Needed from the data below: all lines that contain the word "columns".

Data entries
────────────────────────────────────────

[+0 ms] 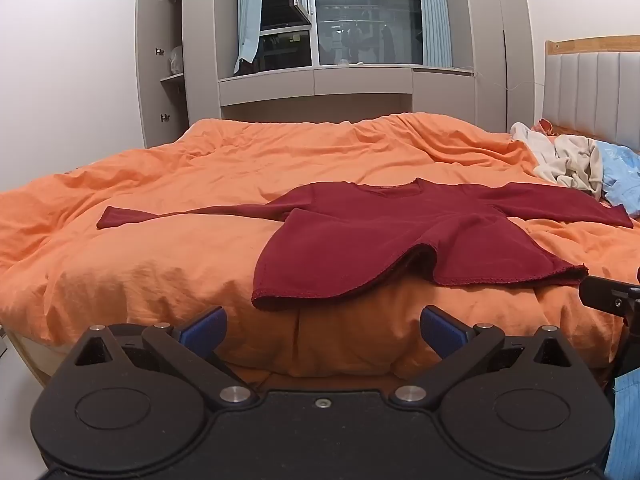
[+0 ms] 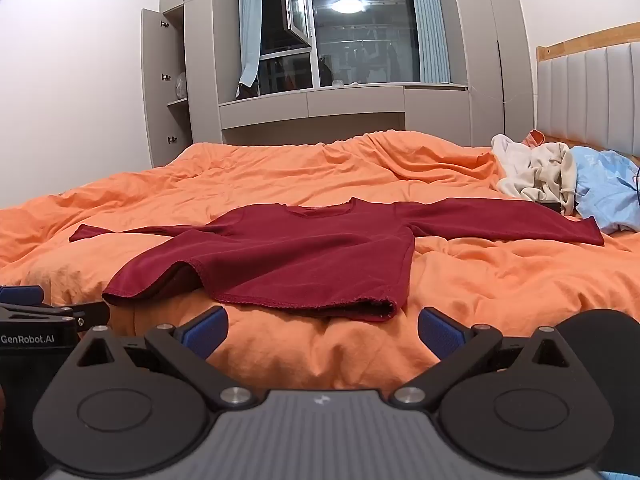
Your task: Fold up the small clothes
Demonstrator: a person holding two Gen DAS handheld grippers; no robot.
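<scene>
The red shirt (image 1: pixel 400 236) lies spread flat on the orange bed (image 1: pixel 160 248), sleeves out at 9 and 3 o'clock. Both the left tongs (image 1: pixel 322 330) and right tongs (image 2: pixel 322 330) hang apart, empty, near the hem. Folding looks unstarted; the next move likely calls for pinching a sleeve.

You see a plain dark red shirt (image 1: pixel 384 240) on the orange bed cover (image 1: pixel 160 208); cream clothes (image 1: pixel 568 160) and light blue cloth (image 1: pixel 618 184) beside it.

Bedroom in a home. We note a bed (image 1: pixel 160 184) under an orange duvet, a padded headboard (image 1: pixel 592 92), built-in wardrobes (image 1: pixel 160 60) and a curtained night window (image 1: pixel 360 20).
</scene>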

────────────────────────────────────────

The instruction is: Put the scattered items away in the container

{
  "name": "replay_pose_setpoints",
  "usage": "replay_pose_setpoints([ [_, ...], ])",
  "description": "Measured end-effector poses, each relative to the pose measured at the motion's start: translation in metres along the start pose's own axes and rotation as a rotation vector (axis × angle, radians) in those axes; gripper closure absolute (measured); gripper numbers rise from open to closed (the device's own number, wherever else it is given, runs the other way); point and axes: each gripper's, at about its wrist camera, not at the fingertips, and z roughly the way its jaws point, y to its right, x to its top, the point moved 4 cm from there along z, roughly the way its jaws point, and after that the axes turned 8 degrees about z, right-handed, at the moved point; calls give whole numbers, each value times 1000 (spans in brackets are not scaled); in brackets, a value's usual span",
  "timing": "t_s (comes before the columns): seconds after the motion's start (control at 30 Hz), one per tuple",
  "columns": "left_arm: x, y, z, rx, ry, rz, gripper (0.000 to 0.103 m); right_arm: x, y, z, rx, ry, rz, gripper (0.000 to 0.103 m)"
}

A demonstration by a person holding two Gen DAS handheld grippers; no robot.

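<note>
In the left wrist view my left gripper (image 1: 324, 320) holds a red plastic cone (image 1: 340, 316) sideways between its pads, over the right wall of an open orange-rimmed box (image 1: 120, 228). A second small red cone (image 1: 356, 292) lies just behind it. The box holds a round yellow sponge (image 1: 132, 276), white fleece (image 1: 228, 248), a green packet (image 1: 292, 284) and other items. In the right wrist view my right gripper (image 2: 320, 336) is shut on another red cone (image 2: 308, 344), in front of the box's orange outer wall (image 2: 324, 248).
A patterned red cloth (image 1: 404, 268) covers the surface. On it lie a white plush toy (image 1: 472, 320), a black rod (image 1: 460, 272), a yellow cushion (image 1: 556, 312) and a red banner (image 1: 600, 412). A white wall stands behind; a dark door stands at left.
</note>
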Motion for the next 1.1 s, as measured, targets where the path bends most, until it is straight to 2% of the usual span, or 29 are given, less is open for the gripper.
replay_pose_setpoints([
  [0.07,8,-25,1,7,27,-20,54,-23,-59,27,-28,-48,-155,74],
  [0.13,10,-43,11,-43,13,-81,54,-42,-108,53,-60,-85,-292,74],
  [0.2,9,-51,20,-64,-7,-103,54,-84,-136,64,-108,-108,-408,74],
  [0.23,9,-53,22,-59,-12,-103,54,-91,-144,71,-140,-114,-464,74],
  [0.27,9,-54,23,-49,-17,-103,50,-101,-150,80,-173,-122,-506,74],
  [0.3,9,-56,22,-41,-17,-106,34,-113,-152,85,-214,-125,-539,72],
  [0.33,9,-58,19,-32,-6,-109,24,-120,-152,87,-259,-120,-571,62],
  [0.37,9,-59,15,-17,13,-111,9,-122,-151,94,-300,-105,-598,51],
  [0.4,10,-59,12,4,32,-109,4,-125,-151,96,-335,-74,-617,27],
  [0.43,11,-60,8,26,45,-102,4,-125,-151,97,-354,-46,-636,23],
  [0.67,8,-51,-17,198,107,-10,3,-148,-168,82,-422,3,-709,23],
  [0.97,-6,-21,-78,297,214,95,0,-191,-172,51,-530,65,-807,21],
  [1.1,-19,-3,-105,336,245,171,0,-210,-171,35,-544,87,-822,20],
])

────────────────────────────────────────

Written answer:
  "timing": "t_s (comes before the columns): seconds after the motion's start (control at 30 Hz), one per tuple",
  "columns": "left_arm: x, y, z, rx, ry, rz, gripper (0.000 to 0.103 m); right_arm: x, y, z, rx, ry, rz, gripper (0.000 to 0.103 m)"

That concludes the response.